The four disabled people in Sex on Wheels were just ordinary people who had various physical conditions that made having a sex life a complex issue. In many ways, they represented a cross-section of society. Riddled with insecurities, sexual frustration and their own visceral desires, they could have been any four people – disabled or otherwise – chosen at random from bars and nightclubs up and down the country. Their stories, not always pleasant or endearing, demonstrated that sex is part of the human condition.
Perhaps more concerning, the show highlighted that the public’s attitude towards disability and sex is a far greater barrier to an active sex life than the physical limitations of a human body or necessary disability aids.
Three years ago, the Observer ran its ‘Sex Uncovered’ poll, and one of the survey’s questions asked respondents if they would consider having sex with a disabled person – 70 per cent said that they would not. It seems that social taboos have a far larger role to play than people’s impairments.

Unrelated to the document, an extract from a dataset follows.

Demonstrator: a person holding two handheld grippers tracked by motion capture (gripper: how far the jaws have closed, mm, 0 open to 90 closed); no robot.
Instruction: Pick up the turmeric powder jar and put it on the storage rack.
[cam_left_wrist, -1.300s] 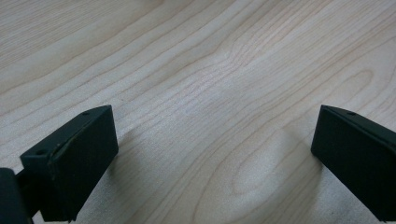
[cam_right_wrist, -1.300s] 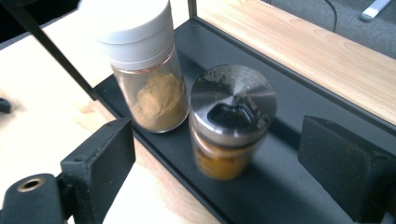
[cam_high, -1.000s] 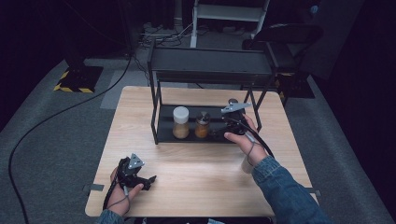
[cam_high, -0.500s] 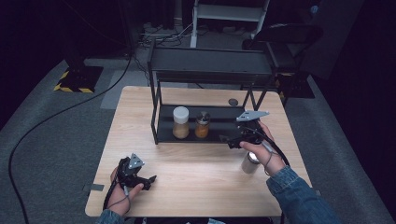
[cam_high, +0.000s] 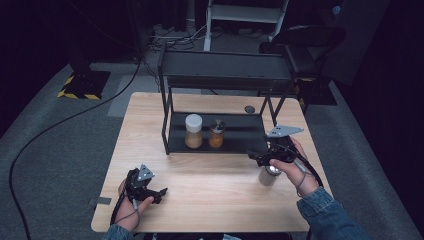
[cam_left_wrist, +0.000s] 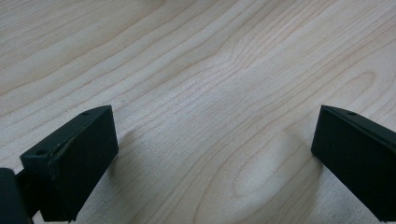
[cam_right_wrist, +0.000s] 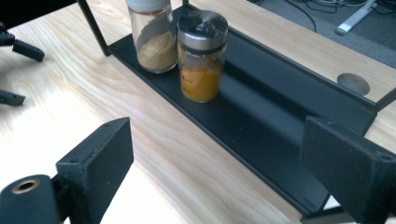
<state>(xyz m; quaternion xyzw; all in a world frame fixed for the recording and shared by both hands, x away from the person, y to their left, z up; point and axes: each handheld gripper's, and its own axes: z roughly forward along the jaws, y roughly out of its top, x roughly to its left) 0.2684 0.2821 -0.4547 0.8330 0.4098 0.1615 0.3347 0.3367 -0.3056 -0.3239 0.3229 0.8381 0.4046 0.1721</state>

Unfortunately, there is a school of thought within society that promotes the idea of disabled people having different attitudes and sexual desires to those held by non-disabled people. Yes, disabled people might turn to sex workers for their own gratification, but so do thousands of non-disabled people. Sex and the desire to experience sexual intimacy is something we all have in common. It is a sad indictment on society, however, that people are sexually pigeon-holed according to their physical impairments.
Documentaries such as Sex on Wheels and The Undateables may be created by non-disabled producers and directors and have sensationalism at their heart, but they do highlight an intrinsic prejudice within society. With the use of mobility aids, a disabled person can enjoy an invigorating and fulfilling sex life in exactly the same way as anyone else. And although that might be a taboo subject for large parts of society, getting the issue out in the open should, over time, mean disabled people can traverse the sexual playing field on an equal basis.